Aim of the task: Please, from the entries below, transcribe exactly the lines that begin at the line with "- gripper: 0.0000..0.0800" and end at the line with "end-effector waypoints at", without the pictures.

Excerpts from a dataset:
*** Block opens ***

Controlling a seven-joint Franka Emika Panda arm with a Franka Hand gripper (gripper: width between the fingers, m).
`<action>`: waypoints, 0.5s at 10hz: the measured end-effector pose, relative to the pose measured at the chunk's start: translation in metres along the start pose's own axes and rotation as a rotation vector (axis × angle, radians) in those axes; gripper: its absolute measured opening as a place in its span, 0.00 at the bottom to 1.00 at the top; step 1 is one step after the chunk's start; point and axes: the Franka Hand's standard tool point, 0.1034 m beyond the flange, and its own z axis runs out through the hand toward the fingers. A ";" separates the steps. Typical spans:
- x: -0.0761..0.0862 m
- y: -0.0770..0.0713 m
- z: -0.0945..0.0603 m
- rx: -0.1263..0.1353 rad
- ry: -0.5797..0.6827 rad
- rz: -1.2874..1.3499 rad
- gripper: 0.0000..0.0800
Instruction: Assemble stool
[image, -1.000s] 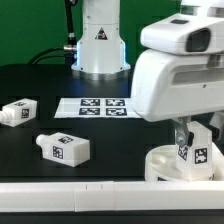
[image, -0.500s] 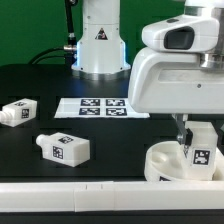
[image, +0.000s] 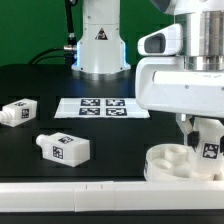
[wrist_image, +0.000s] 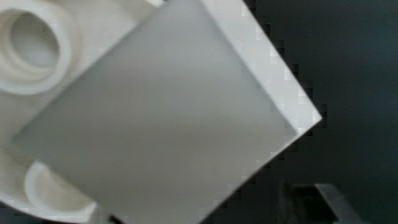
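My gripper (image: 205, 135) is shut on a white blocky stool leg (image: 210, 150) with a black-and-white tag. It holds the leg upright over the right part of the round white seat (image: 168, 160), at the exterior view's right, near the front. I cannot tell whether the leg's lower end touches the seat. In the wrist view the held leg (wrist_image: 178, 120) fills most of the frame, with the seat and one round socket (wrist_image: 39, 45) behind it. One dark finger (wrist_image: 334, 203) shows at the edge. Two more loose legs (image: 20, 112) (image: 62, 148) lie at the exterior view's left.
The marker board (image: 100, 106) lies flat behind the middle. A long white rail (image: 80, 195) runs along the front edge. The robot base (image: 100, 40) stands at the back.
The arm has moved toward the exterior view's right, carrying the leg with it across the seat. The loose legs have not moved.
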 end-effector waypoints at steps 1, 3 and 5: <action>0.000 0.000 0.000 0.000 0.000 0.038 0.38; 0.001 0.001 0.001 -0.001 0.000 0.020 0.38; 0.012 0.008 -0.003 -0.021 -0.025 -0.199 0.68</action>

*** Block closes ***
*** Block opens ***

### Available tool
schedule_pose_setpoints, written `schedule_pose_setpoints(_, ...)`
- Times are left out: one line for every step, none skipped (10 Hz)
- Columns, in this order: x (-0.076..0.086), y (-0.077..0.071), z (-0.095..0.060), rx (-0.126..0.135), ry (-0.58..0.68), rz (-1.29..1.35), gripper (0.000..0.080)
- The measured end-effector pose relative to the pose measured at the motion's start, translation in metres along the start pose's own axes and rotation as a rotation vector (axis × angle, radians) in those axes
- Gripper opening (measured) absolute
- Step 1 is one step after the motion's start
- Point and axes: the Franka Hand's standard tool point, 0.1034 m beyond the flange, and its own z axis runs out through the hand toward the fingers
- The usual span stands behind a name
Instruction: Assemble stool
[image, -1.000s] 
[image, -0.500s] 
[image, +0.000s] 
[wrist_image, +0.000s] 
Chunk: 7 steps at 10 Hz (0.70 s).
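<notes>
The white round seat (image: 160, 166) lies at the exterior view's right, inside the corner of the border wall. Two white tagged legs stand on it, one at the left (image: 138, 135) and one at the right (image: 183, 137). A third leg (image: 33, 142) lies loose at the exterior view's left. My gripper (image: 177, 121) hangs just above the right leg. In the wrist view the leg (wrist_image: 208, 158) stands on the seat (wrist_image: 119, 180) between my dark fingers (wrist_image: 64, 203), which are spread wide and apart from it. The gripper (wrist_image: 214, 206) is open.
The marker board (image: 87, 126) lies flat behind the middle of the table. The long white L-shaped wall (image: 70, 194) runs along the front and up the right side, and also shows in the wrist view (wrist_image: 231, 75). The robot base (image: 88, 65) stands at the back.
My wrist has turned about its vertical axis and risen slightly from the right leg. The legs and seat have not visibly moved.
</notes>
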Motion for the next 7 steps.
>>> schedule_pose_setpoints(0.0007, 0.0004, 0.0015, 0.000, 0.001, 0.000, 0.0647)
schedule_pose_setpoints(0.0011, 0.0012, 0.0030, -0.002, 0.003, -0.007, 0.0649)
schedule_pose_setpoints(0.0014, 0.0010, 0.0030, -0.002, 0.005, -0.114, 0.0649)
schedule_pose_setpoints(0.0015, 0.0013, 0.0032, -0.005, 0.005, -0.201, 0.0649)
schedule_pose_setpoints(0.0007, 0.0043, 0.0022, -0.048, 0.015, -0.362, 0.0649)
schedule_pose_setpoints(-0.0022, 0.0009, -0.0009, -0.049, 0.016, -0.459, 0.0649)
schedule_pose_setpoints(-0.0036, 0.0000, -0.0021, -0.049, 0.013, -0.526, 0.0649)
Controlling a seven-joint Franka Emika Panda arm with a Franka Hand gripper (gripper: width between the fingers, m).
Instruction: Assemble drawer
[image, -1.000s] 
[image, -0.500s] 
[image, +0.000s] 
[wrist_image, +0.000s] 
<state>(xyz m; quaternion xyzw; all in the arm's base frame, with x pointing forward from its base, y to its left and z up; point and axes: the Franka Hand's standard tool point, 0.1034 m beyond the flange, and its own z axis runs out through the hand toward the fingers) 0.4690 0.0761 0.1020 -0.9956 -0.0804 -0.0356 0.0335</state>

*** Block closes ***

Exercise solution:
- gripper: 0.0000..0.0800
Instruction: Assemble stool
[image, -1.000s] 
[image, -0.500s] 
[image, +0.000s] 
[wrist_image, +0.000s] 
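My gripper (image: 205, 135) is shut on a white blocky stool leg (image: 210, 150) with a black-and-white tag. It holds the leg upright over the right part of the round white seat (image: 168, 160), at the exterior view's right, near the front. I cannot tell whether the leg's lower end touches the seat. In the wrist view the held leg (wrist_image: 178, 120) fills most of the frame, with the seat and one round socket (wrist_image: 39, 45) behind it. One dark finger (wrist_image: 334, 203) shows at the edge. Two more loose legs (image: 20, 112) (image: 62, 148) lie at the exterior view's left.
The marker board (image: 100, 106) lies flat behind the middle. A long white rail (image: 80, 195) runs along the front edge. The robot base (image: 100, 40) stands at the back.
The arm has moved toward the exterior view's right, carrying the leg with it across the seat. The loose legs have not moved.
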 end-effector waypoints at steps 1, 3 and 5: <action>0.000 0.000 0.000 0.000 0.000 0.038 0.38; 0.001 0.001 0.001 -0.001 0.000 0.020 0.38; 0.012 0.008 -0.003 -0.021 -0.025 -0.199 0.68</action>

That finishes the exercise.